Lee Ingoo, Nam Hojung
School of Electrical Engineering and Computer Science, Gwangju Institute of Science and Technology, 123 Cheomdangwagi-ro, Buk-ku, Gwangju, 61005, Republic of Korea.
J Cheminform. 2022 Feb 8;14(1):5. doi: 10.1186/s13321-022-00584-w.
Identifying drug-target interactions (DTIs) is important for drug discovery. However, searching all drug-target spaces poses a major bottleneck. Therefore, recently many deep learning models have been proposed to address this problem. However, the developers of these deep learning models have neglected interpretability in model construction, which is closely related to a model's performance.
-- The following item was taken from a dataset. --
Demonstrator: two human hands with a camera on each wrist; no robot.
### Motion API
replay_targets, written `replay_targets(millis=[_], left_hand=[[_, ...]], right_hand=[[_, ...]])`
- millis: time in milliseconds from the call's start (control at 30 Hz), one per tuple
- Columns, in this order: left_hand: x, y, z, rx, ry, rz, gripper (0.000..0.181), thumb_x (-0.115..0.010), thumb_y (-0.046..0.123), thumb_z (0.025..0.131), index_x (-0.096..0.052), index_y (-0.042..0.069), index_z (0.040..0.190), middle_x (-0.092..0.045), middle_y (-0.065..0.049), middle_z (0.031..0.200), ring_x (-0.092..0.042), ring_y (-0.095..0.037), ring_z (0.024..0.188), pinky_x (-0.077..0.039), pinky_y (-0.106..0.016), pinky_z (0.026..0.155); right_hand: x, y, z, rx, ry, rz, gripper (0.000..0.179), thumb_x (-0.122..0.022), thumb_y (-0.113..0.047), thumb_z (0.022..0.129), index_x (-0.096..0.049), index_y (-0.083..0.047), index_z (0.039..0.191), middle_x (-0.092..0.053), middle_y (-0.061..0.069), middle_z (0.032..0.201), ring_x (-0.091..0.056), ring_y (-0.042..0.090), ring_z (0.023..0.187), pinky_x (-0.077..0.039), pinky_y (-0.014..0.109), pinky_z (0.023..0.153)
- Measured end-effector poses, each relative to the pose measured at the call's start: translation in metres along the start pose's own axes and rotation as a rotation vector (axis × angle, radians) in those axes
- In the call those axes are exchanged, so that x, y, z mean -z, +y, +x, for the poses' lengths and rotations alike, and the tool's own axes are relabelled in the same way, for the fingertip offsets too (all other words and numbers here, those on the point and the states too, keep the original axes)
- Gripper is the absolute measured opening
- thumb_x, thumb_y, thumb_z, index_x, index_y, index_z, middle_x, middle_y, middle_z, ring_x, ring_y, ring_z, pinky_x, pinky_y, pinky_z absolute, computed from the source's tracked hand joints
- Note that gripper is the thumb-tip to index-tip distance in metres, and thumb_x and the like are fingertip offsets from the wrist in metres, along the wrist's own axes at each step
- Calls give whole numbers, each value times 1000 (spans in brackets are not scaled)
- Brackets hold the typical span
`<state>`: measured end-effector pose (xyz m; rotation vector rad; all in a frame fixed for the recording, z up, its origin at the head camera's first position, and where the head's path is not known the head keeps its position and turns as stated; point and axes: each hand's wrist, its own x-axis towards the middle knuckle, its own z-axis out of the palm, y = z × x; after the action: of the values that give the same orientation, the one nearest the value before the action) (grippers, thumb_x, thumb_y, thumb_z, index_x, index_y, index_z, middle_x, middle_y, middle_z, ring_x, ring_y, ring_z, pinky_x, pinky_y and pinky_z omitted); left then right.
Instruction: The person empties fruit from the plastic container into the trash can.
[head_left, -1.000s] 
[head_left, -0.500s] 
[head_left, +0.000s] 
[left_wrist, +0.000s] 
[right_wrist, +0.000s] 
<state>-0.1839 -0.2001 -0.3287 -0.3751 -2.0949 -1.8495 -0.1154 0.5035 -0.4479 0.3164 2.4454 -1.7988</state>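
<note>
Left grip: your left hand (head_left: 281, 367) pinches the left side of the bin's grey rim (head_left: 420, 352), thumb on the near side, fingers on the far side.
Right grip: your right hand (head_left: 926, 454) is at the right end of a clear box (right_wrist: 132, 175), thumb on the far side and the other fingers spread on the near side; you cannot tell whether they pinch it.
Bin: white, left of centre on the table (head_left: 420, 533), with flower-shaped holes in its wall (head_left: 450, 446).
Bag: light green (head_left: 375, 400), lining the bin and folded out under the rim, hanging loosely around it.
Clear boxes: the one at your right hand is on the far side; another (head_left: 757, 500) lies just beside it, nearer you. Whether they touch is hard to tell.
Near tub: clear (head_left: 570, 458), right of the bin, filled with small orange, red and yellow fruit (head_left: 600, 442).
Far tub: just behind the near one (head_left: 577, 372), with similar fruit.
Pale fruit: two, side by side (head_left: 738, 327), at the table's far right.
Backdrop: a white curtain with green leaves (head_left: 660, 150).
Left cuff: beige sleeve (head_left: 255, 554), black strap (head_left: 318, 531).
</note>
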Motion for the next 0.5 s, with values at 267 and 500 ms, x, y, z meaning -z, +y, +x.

We hypothesized that training a model to predict important regions on a protein sequence would increase DTI prediction performance and provide a more interpretable model. Consequently, we constructed a deep learning model, named Highlights on Target Sequences (HoTS), which predicts binding regions (BRs) between a protein sequence and a drug ligand, as well as DTIs between them. To train the model, we collected complexes of protein-ligand interactions and protein sequences of binding sites and pretrained the model to predict BRs for a given protein sequence-ligand pair via object detection employing transformers. After pretraining the BR prediction, we trained the model to predict DTIs from a compound token designed to assign attention to BRs. We confirmed that training the BRs prediction model indeed improved the DTI prediction performance. The proposed HoTS model showed good performance in BR prediction on independent test datasets even though it does not use 3D structure information in its prediction. Furthermore, the HoTS model achieved the best performance in DTI prediction on test datasets. Additional analysis confirmed the appropriate attention for BRs and the importance of transformers in BR and DTI prediction. The source code is available on GitHub ( https://github.com/GIST-CSBL/HoTS ).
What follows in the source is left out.